- **Records supplied**

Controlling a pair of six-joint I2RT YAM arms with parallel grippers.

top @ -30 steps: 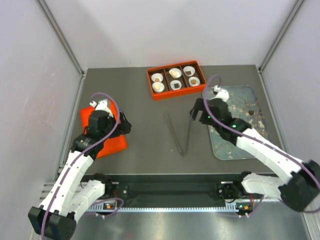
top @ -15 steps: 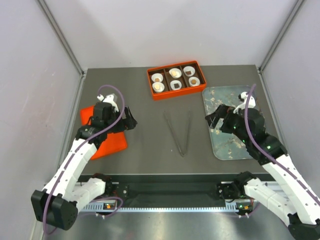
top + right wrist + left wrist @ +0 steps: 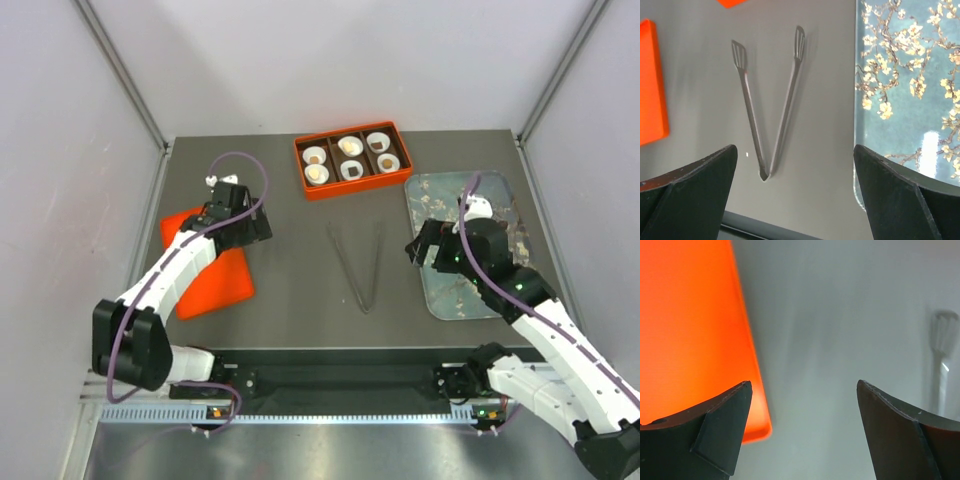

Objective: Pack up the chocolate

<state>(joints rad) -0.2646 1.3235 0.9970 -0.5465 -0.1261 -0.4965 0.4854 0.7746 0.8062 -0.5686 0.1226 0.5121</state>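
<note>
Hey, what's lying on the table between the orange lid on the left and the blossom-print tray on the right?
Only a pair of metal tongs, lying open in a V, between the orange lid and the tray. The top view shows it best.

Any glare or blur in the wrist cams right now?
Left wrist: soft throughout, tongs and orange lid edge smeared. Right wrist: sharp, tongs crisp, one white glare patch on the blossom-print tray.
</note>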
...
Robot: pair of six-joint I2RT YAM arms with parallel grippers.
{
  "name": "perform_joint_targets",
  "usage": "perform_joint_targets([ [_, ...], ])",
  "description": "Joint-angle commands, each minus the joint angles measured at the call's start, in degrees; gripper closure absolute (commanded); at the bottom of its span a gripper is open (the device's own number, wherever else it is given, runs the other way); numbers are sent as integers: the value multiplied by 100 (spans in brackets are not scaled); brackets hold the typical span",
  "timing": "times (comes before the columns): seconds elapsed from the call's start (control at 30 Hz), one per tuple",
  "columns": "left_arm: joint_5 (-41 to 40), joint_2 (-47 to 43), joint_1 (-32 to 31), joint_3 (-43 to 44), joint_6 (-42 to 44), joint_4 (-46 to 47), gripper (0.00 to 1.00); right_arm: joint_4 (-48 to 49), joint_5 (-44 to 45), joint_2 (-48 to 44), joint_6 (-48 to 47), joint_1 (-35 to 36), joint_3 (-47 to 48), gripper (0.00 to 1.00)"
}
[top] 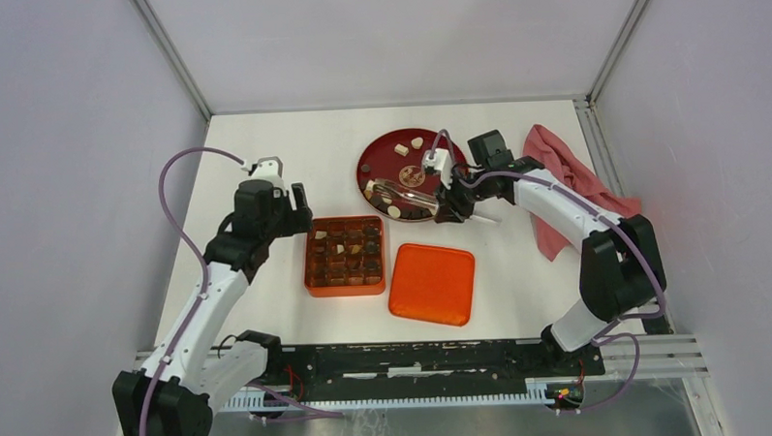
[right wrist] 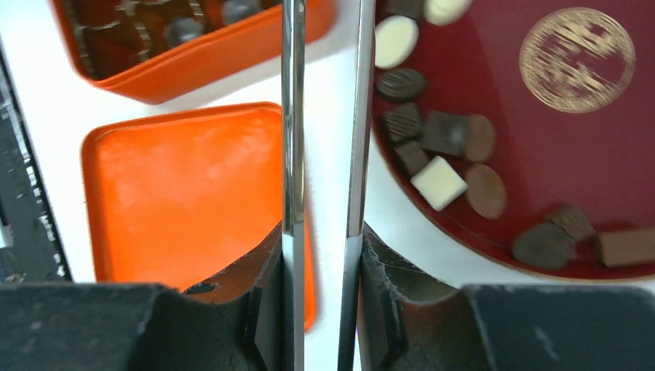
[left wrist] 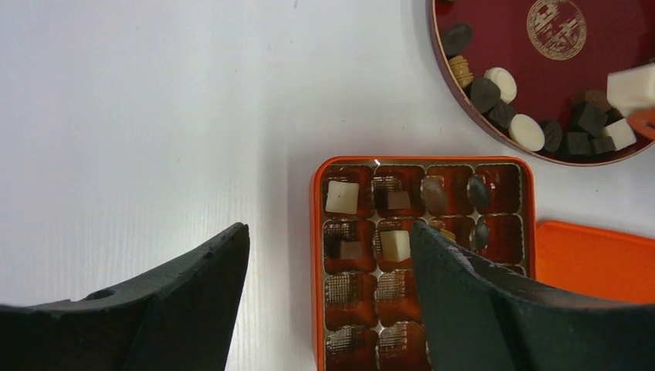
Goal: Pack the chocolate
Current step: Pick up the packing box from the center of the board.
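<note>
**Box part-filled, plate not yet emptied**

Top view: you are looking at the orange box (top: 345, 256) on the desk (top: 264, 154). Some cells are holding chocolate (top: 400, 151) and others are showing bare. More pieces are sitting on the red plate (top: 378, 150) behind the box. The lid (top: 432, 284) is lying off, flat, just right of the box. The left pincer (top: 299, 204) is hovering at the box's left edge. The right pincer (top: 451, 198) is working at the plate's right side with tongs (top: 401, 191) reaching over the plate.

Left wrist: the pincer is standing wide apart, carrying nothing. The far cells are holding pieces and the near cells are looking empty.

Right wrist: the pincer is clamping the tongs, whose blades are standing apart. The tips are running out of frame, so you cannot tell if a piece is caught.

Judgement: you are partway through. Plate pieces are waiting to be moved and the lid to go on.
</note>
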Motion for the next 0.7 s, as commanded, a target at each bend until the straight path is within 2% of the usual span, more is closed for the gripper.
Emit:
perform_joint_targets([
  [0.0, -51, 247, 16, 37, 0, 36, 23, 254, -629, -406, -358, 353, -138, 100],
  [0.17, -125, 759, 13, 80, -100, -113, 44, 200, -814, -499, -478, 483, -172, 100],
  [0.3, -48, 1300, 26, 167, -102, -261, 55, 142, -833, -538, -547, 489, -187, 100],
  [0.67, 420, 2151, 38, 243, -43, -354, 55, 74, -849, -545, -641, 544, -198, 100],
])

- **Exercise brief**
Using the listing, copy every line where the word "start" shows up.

- **Answer to this problem**
  "description": "Joint-angle commands, each minus the joint angles measured at the call's start, in degrees; gripper closure absolute (commanded); at the bottom of its span a gripper is open (the device's own number, wherever else it is given, runs the other way); numbers are sent as integers: the value multiplied by 100 (spans in brackets are not scaled); brackets hold the typical span",
  "timing": "times (comes before the columns): seconds elapsed from the call's start (control at 30 Hz), one per tuple",

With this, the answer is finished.